Start of Block

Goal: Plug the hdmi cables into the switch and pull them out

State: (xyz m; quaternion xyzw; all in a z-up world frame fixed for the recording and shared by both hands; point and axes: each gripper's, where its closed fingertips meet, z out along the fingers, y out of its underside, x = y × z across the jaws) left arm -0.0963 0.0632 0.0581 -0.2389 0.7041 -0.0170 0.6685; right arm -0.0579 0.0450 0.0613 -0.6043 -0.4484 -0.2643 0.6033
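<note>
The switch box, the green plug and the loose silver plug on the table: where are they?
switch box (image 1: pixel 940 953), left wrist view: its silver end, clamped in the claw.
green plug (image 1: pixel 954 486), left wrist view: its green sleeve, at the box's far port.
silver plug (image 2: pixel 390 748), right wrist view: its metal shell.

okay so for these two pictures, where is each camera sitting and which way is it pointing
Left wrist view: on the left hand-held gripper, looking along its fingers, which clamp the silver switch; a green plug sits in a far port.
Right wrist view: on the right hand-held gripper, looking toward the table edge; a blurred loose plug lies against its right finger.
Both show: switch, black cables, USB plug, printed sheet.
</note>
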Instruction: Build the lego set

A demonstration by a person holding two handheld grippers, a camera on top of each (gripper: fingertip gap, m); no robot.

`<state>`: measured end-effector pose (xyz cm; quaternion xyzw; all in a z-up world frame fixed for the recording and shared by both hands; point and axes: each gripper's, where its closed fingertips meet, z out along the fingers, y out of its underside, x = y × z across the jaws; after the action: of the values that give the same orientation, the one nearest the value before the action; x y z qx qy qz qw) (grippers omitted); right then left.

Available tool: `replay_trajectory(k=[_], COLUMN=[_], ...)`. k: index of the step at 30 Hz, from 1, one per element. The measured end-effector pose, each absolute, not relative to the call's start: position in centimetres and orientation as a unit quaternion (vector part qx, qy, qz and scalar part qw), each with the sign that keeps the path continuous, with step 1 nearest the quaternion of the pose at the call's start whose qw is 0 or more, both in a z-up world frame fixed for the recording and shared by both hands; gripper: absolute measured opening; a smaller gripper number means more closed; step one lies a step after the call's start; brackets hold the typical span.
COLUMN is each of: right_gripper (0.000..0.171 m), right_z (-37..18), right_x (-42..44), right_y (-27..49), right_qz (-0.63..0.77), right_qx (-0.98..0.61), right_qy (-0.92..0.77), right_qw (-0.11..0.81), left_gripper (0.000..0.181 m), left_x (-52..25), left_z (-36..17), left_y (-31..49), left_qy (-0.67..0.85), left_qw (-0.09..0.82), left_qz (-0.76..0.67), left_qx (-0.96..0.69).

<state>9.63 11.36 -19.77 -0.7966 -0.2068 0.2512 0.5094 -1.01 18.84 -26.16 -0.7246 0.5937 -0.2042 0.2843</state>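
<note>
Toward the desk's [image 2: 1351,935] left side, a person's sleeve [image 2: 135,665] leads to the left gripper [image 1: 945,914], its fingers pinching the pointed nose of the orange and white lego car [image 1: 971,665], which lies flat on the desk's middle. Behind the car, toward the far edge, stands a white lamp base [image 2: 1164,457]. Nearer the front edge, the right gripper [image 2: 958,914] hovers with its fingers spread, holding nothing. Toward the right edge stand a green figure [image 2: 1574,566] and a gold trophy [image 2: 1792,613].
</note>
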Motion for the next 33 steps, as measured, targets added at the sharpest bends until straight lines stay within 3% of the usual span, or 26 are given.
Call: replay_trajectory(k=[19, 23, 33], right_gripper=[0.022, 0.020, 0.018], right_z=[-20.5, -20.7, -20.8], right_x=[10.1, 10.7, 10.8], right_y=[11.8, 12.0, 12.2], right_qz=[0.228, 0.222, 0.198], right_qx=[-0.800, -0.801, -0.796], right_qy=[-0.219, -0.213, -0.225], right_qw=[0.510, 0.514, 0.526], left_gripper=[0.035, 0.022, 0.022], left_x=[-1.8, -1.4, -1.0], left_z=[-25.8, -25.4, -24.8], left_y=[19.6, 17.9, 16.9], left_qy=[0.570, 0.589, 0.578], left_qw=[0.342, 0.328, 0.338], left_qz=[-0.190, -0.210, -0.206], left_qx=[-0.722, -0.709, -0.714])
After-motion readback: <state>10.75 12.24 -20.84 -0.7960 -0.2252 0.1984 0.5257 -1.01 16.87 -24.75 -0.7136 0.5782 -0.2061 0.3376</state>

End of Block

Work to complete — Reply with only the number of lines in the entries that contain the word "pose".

Written reply — 2